Your jack-o-lantern: eat it or smash it, don’t trash it

by Alissa Oliverson (SWAC Chair) October 2020

Trash Talk Series from Sustainable Klamath, Solid Waste Action Committee (SWAC)

Trashing your jack-o-lantern after Halloween is a horrifying way to worsen climate change and it is a nightmare of wasted opportunity. Pumpkins provide vital nutrients, and they can combat food insecurity as a human food source. And even after they have spooked your neighbors, jack-o-lanterns can continue to scare up beneficial microorganisms in our soil through composting.

Halloween is pumpkin season, but it is not just the wicked grins we carve into millions of jack-o-lanterns that might rightly frighten you. It is a scary fact that in the U.S. more than 1 billion pounds of pumpkins will end up in the trash instead of being eaten or composted. This amount of waste is a terrifying reality that contributes to local and global food insecurity, greenhouse gas emissions, and lost opportunities to regenerate the precious soil that grows our food. So, before you carve your pumpkin this year, give a thought to more ways you can eat it, and how you will care for it after its freaky charm has faded.

The U.S. Department of Agriculture (USDA) defines food insecurity as “a lack of consistent access to enough food for an active, healthy life,” and more than 13 million U.S. households were food insecure within the last year. Imagine the positive change we could make to that number if those 1 billion pounds of trashed pumpkins were used to feed people instead of simply providing menacing glares from festive front porches.

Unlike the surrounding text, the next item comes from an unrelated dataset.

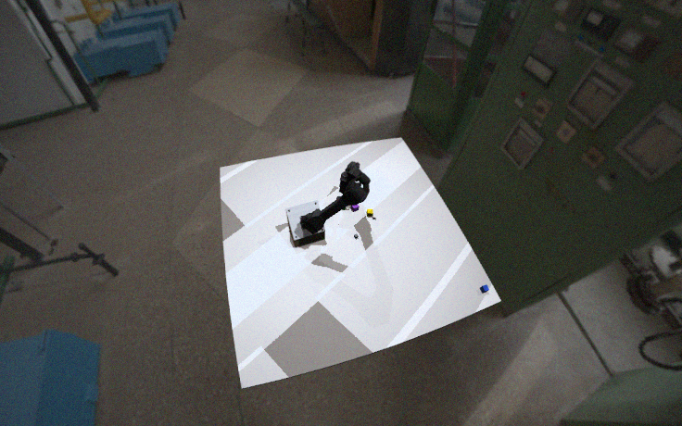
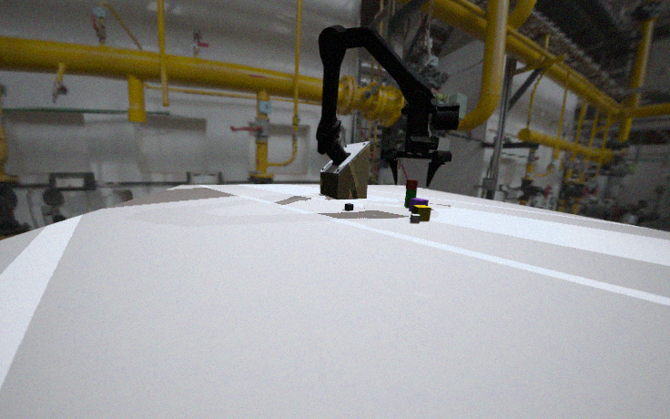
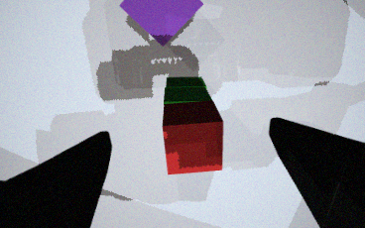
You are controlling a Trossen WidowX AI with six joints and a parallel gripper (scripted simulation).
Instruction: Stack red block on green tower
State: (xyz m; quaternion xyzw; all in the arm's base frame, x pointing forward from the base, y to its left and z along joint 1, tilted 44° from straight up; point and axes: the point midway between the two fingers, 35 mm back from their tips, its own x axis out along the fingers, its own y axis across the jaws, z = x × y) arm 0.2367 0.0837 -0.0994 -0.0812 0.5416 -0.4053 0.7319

Pumpkins are low in calories but packed with nutrients, like vitamins A and C, which can boost our immune systems. In our current state of uncertainty amidst the global Covid-19 pandemic, common sense tells us we can use all the immune-boosting help we can get. And with its low calorie density, pumpkin is a weight loss-friendly food that can help us avoid packing on health-endangering extra pounds over the notoriously richly plated holiday season. In the spirit of the fall harvest you might also consider a pumpkin pardon. Much like the White House’s turkey pardon at Thanksgiving, you could pardon a pumpkin from its fate as a jack-o-lantern at Halloween. Instead of carving a pumpkin you could donate one to a local homeless shelter, where it could fulfill its destiny as a warm and nutritious soup or other meal for people in need, and avoid a wasted life in a landfill.

When pumpkins creep into landfills, they decompose and emit a greenhouse gas called methane (CH4). Over the course of 20 years, methane is more than 80 times as powerful as carbon dioxide (CO2) in trapping heat in the atmosphere. And though it does not linger in the atmosphere as long as CO2, methane is more devastating initially because it is more effective at absorbing heat from the sun’s rays. The good news is that we can mitigate the effects of methane in our atmosphere by keeping pumpkins and other food waste out of our landfills.

One of the best methods available to us for reducing CO2 levels in our atmosphere is regenerating our soil. Experts have forecast that if we do not prioritize soil regeneration, not only will our climate continue to get warmer, we will also face a terrifying situation in which our soil will be too depleted to grow crops within about 6o years. Methods such as composting and no-till farming are highly effective at pulling CO2 out of the atmosphere and putting it back into the soil, where it needs to be if we are to produce healthy crops for generations to come.

While most of us do not participate in industrial farming that could be transitioned to no-till farming, we all can compost. Decrepit jack-o-lanterns that are added to your compost pile will help microorganisms grow and work their magic, turning food waste into a nutrient-rich treatment that can quickly enhance and heal our rapidly degenerating soil. This will allow us to produce food well past the hauntingly short 60-year timeframe and draw down our atmospheric CO2 levels at breakneck speed. It is comforting to know that something so simple as proper jack-o-lantern after care could be an important part of viable solutions to many of the social and climate problems we are experiencing in our modern times.

It can be challenging to adopt a new mindset and make changes, especially when those changes require us to move away from traditions we have shared with our loved ones. So, if you simply must carve a pumpkin this year, please consider alternative ways to dispose of it when the holiday has passed. You could have a pumpkin smashing party and put all the viscera in your compost bin. If you don’t have a compost bin you can simply bury the pumpkin. Or you can hack that pumpkin to pieces and spread it in a natural area where birds and other wildlife can access it as food. A quick internet search will reveal many ways to care for your jack-o-lantern after it has served its haunting purpose, and by creating a new, eco-friendly family tradition you will be ensuring that your family will be able to enjoy good food and fun times on a healthy planet long into the future. So, do something good for your family and the planet this Halloween. Donate a pumpkin, try a new recipe, and compost your jack-o-lantern when it is withering away on its deathbed. Whether you eat it or smash it, just don’t trash it.